A see-saw conversation has been burbling ever since Warner Bros first got properly stuck into this decent family entertainment. “An origin story for Willy Wonka? Who wants that? Wait now! The Paddington people, you say? Tell me more.”
What do you need to know? The director Paul King (writing again with Paddington 2′s Simon Farnaby) has brought the same visual flair, the same antique ambience and about 45cm of the same Hugh Grant to a film that, for all its raspberry-frosted professionalism, doesn’t quite find a reason to exist. The 1971 film Willy Wonka & the Chocolate Factory, whose soundtrack provides a leitmotif here, was initially not a huge success, but over the years it has become a bank-holiday favourite. Yet few would say they harboured unqualified affection for Gene Wilder’s eponymous chocolatier. He’s a bit of a cynic. He’s a bit creepy. He is blasé about risking the lives of ordinarily naughty children. Any tale of his early life could, surely, be subtitled Birth of a Psychopath.
Well, not at Christmas. The version here, a youthful chocolate prodigy in the surprising form of Timothée Chalamet, arrives merrily by ship to spread ingenuous joy about a quaintly snowbound fantasy city. He is kind. He is sweet. He is essentially a humanoid Paddington. Nothing about the current Wonka suggests any potential to grow into Wilder’s sly incarnation (still less the oily Johnny Depp antihero from 2005).
That doesn’t mean the film can’t work on its own terms. Team Paddington throw everything at the screen in an admirable effort to cute the world into submission. Our own Neil Hannon, emperor of Ulster baroque, has just the right angular energy for a musical – and it is a musical, despite what songless trailers may suggest – that takes in a substantial degree of sub-Dickensian macabre.
The supporting cast groans with great actors enlivening characters grotesque enough to justify Roald Dahl, late author of the source novel, remaining among the credits. Olivia Colman and Tom Davis pile on grease as hoteliers who trick visitors into indentured servitude. Paterson Joseph – Johnson from Peep Show – rolls his rounder consonants to emerge as the most delicious of three conspiring establishment confectioners. In the oddest role in an often odd career, Grant allows his head to be stuck on a smaller body as apparent chief of the Oompa-Loompas. Some activists have been annoyed that a little person wasn’t cast in the role, but it would be a shame to miss the sheer taste-defying wrongness of the creation.
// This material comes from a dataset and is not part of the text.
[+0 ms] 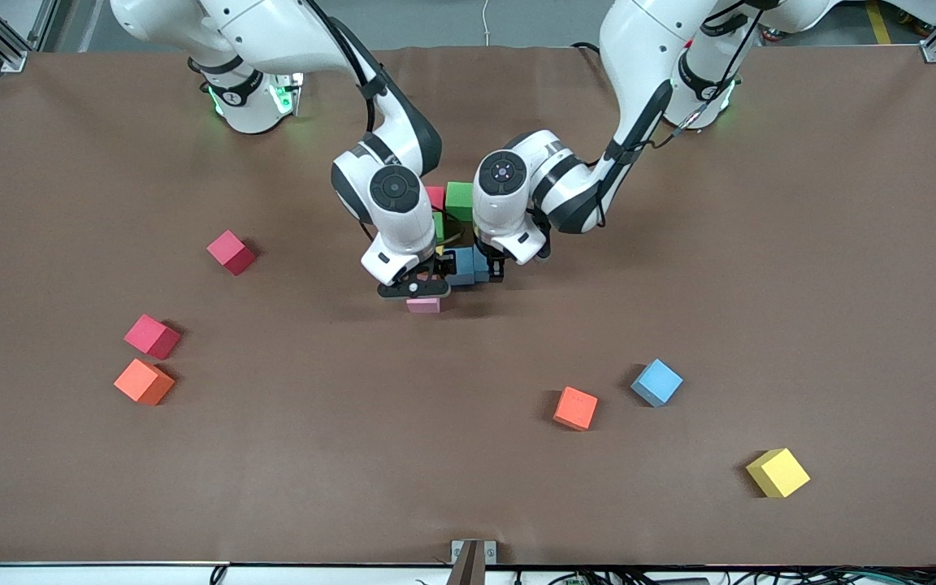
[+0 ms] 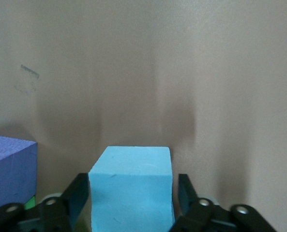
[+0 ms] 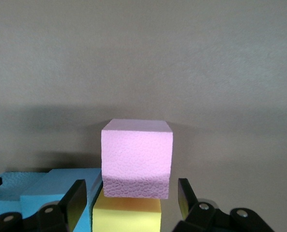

The character would not look out of place as a failed early experiment in The Fly.
All of which feels like a lengthy attempt to avoid talking about the lead. One can’t blame the studio for casting such a star in the role. But little about the late-millennial hipster recommends him to the role. Chalamet doesn’t have the brash zip of a showman. His singing voice is no worse than Wilder’s, but it lacks the ironic trill that compensated for the older actor’s limitations. He certainly gives no hint (to be fair, nor does the script) of the genuinely off-kilter oddball we know he will become. Thanks heavens for the discovery Calah Lane as his sidekick, Noodle. The Texan teenager really does have the moxy to succeed in musical theatre.
Wonka is not any sort of disaster. It is made with enormous professionalism. It abounds with good nature. And it does offer at least one fascinating titbit about the protagonist’s background. Sally Hawkins, his mother in flashbacks, speaks with some sort of Irish accent. Wonka is one of us, should we laugh or cry?